Exercise prompt: In the records below, find the line with "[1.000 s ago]", then retype it and every following line exactly, stopping after the line with "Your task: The". Leave the pictures out.

Record set:
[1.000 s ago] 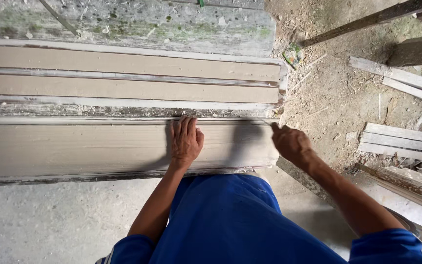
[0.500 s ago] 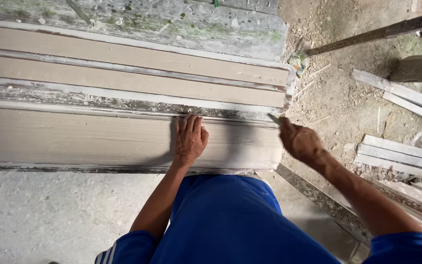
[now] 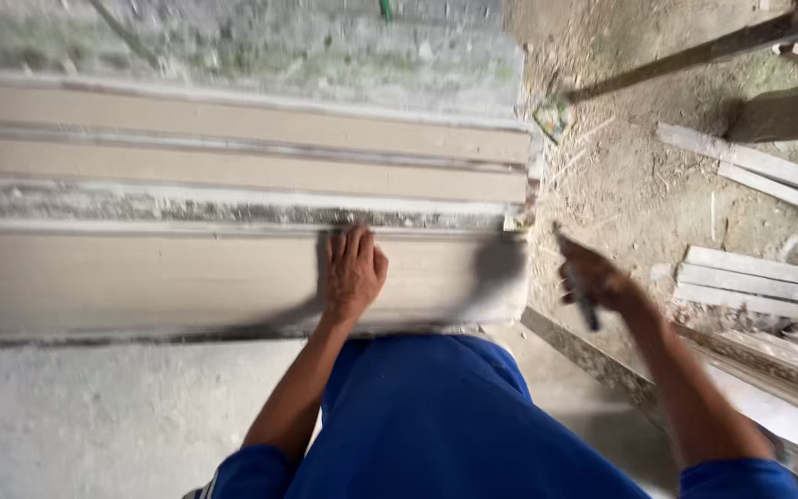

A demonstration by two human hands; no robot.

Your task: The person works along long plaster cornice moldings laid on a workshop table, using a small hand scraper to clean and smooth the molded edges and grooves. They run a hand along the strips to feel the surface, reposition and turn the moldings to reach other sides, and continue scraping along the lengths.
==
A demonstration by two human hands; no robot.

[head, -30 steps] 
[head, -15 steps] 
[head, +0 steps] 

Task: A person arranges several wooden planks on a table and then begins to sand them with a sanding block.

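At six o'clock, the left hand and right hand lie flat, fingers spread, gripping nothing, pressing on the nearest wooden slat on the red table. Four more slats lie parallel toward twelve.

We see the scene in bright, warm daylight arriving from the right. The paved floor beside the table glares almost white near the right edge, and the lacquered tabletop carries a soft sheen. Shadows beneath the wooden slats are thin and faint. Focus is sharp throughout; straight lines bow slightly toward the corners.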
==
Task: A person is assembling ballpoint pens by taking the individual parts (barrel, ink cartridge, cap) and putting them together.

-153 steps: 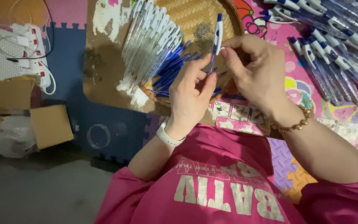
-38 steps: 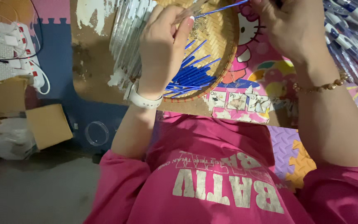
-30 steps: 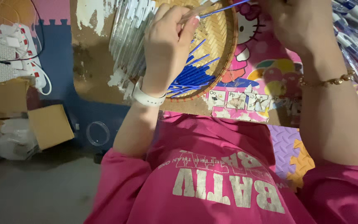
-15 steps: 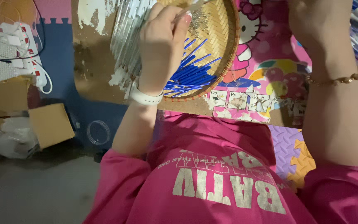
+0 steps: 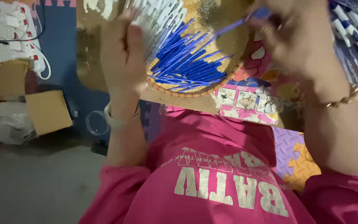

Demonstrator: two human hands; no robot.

Task answer:
[1.000 s ago] 
[0.500 s ago] 
[now] 

A demonstration by two human hands; no robot.

Your task: The person works along long plaster cornice moldings laid on a workshop table, using a small hand scraper to clean and smooth the molded edges and grooves. They run a hand along the strips to feel the surface, reposition and turn the moldings to reach other sides, and continue scraping along the lengths.

With that, the answer is done.